**Work item:** Using the records below, transcribe word for word the stretch from the line that contains "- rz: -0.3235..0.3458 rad" through the line that contains "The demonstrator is", both end lines included, and nothing else.

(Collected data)
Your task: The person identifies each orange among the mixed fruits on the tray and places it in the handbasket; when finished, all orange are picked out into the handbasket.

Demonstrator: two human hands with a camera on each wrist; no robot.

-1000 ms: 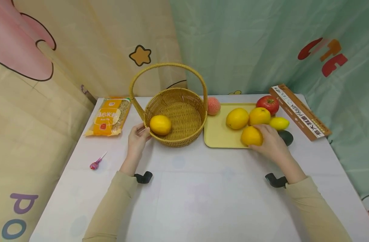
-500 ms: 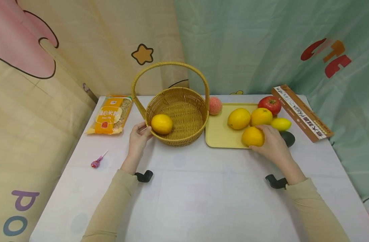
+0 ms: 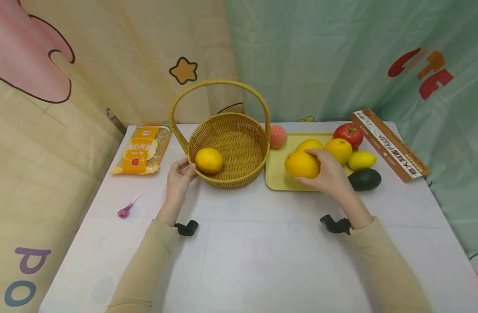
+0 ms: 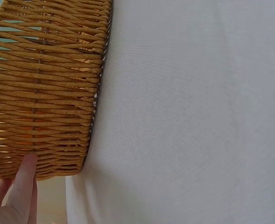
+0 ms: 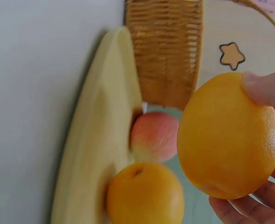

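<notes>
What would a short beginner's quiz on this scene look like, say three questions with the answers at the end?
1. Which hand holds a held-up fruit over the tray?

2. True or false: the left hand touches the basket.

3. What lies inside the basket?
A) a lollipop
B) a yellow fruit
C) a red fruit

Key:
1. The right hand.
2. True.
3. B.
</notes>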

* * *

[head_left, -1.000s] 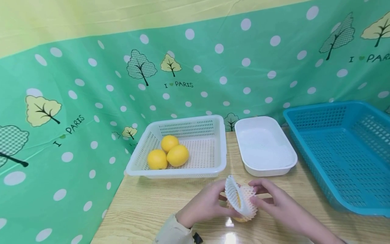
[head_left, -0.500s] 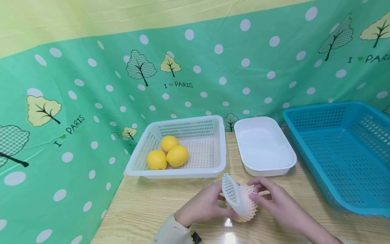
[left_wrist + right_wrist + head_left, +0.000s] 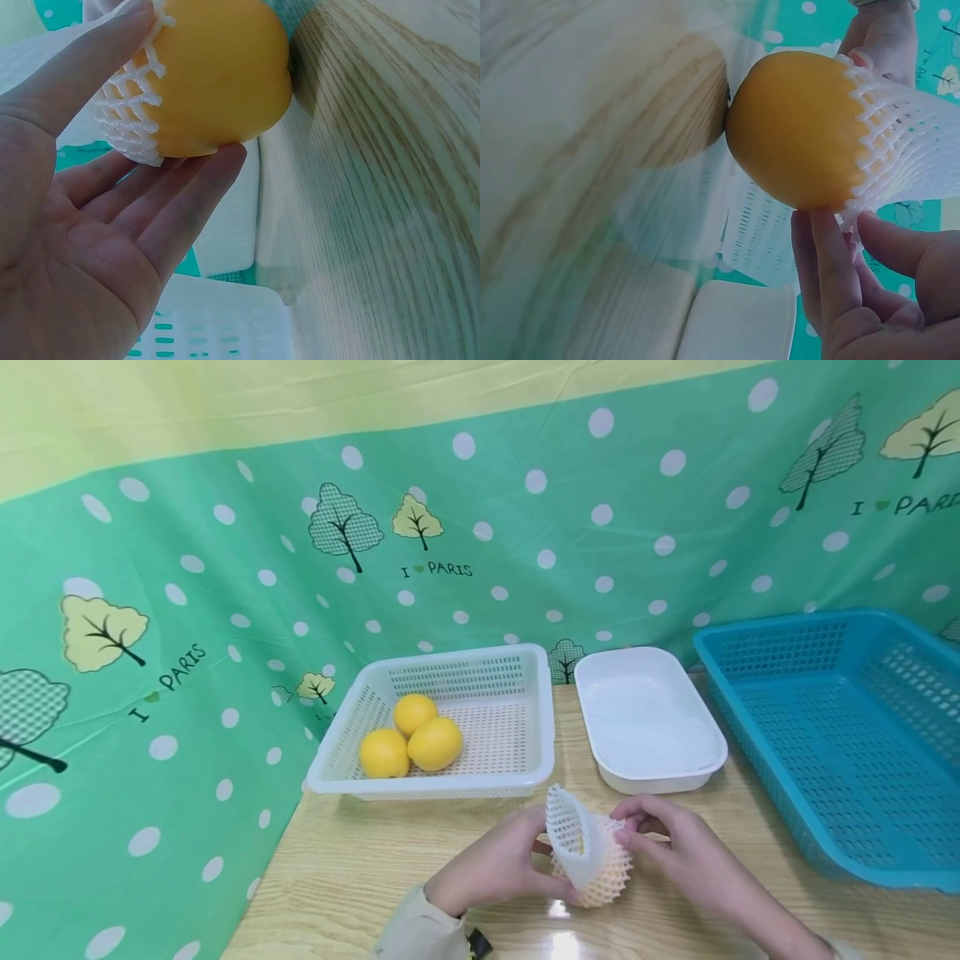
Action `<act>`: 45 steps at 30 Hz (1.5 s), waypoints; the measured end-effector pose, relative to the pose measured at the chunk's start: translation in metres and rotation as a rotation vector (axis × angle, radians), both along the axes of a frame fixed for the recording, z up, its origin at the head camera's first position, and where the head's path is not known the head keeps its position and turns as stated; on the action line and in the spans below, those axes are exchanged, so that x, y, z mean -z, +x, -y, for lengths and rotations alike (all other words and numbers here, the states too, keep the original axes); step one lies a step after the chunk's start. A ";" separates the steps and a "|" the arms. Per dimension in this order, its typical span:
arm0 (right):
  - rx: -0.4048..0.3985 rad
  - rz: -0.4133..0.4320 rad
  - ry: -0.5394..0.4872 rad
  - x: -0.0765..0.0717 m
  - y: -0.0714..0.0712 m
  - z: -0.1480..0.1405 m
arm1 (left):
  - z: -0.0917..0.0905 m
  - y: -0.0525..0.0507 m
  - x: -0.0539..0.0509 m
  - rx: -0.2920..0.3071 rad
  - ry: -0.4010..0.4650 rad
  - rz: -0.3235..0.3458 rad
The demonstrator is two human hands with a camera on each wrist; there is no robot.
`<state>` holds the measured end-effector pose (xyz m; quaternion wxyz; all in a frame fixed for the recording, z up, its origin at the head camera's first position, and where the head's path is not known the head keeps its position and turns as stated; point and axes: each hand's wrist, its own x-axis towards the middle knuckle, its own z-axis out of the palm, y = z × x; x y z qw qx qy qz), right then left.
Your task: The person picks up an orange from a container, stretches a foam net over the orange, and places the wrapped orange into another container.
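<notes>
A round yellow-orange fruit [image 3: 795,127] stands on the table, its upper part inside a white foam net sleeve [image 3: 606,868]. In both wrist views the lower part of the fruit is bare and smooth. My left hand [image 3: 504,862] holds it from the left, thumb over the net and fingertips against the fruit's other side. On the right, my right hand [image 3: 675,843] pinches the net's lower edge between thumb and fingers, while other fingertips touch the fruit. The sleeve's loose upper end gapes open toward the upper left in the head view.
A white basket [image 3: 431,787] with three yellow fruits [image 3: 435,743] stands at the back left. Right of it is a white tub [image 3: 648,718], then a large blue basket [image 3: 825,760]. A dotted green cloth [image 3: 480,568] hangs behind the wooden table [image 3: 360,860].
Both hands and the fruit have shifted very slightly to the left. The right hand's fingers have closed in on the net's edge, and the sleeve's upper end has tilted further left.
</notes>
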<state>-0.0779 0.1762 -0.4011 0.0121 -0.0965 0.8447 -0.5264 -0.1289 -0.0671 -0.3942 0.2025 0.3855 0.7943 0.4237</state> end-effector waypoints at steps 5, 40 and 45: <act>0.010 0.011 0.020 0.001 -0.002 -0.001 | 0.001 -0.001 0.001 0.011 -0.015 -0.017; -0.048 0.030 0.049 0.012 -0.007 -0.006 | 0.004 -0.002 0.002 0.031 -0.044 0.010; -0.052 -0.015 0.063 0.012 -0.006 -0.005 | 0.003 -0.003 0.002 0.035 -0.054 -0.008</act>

**Answer to the problem:**
  - rz: -0.3235..0.3458 rad
The demonstrator is two human hands with a camera on each wrist; there is no robot.

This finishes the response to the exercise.